Shipments from the world’s top producer will accelerate in the second half as prices decline and margins are squeezed, Ren Zhuqian, chief analyst at Mysteel, formally known as Shanghai Ganglian E-Commerce Holdings Co., said in an interview. Exports could reach 117 million metric tons for the year, up 4 percent from last year’s record 112.4 million tons, she said.
“China’s output will fall from last year, but demand will decline even further and prices are going to be swinging around break-even for most mills,’’ said Ren, echoing Goldman Sachs Group Inc., which last week said the benefits of a stimulus-fueled bout of growth had already worn off and that demand will decline in the second half. China’s steel prices have unwound most of their unprecedented rally that peaked in April.
The nation faces a mushrooming number of trade complaints worldwide, and global steel oversupply was discussed by the Group of Seven world leaders meeting in Japan last month. In the latest sign of trade tensions, China’s commerce ministry on Thursday pushed back against the imposition of U.S. duties on some Chinese products, saying the lack of competitiveness in the U.S. steel industry is the result of too much protection.
China’s exporters are increasingly seeking new buyers in Southeast Asia, the Middle East and Africa where they see less protectionism and stronger demand, Ren said. China shipped 46.3 million tons of steel overseas in the first five months of this year, up from 43.5 million tons from a year earlier.

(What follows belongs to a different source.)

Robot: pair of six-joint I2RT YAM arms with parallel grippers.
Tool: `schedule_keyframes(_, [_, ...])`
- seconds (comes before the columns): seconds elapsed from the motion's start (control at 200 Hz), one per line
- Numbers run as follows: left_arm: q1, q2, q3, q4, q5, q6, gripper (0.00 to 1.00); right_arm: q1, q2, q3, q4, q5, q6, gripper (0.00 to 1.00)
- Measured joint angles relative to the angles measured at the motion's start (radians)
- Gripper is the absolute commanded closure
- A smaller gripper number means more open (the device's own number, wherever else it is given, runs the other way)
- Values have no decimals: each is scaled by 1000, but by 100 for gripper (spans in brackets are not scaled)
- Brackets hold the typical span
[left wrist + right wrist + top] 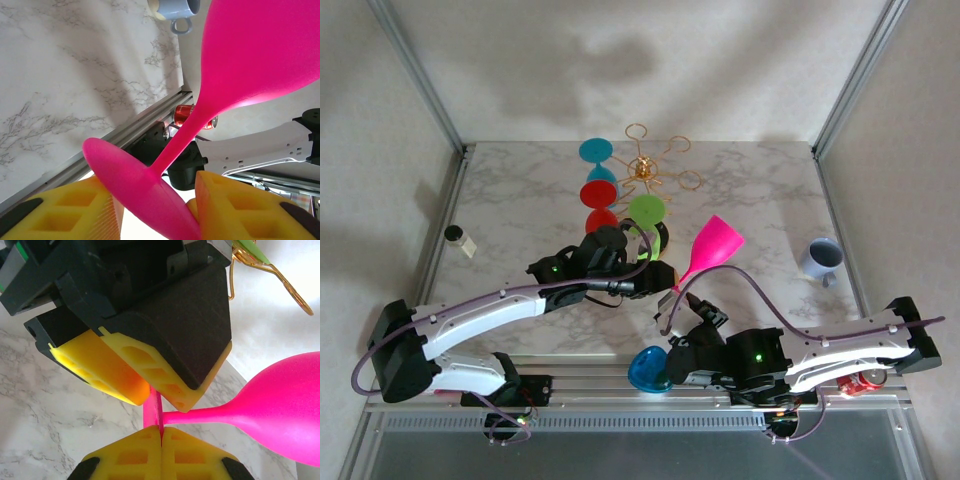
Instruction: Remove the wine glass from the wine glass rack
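A: Marble-look table [750, 180], pale walls all round. Wine glass [718, 243]?

B: Pink. Off the wine glass rack [645, 170], up in the air, tilted, bowl pointing away from both grippers, foot btwn them.

A: L gripper [157, 200]?

B: Yellow pads either side of the foot disc, close against it. Gripping or loose, can't tell.

A: R gripper [161, 432]?

B: Closed, fingers pressed together, tips right at the foot's rim by the stem joint. Pinching or just touching, can't tell. Facing L gripper, nearly tip to tip.

A: Rack vs grippers?

B: Beyond L gripper, apart from the pink glass. Gold wire, green glass [646, 210] on one arm. Red [595, 193] and teal [595, 150] ones just beside, on L gripper's far left.

A: Rest?

B: Grey-blue mug [820, 258] off to R gripper's right, well apart. Red can [860, 384] back by R arm's base. Blue cup-shaped thing [648, 370] just behind R gripper, near table edge.
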State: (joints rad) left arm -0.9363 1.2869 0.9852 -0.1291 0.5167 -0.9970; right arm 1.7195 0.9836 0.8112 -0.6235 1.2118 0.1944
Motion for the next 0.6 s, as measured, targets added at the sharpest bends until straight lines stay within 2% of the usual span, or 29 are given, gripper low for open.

Only 0.6 percent of that went to the U.S., while the top buyers were South Korea and Vietnam with more than 5 million tons each, according to data from China’s customs administration.
There are signs that China’s mostly state-run steel industry is starting to tackle oversupply, Ren said, adding she’s optimistic the government will fulfill its pledge to cut as much as 150 million tons of capacity by 2020. Meanwhile, steelmakers, particularly in the private sector, have become more willing to reduce output when margins evaporate.
“Companies will be less tolerant about making a loss in the second half,’’ said Ren. “The private steelmakers are more responsive to price and faster in cutting production.”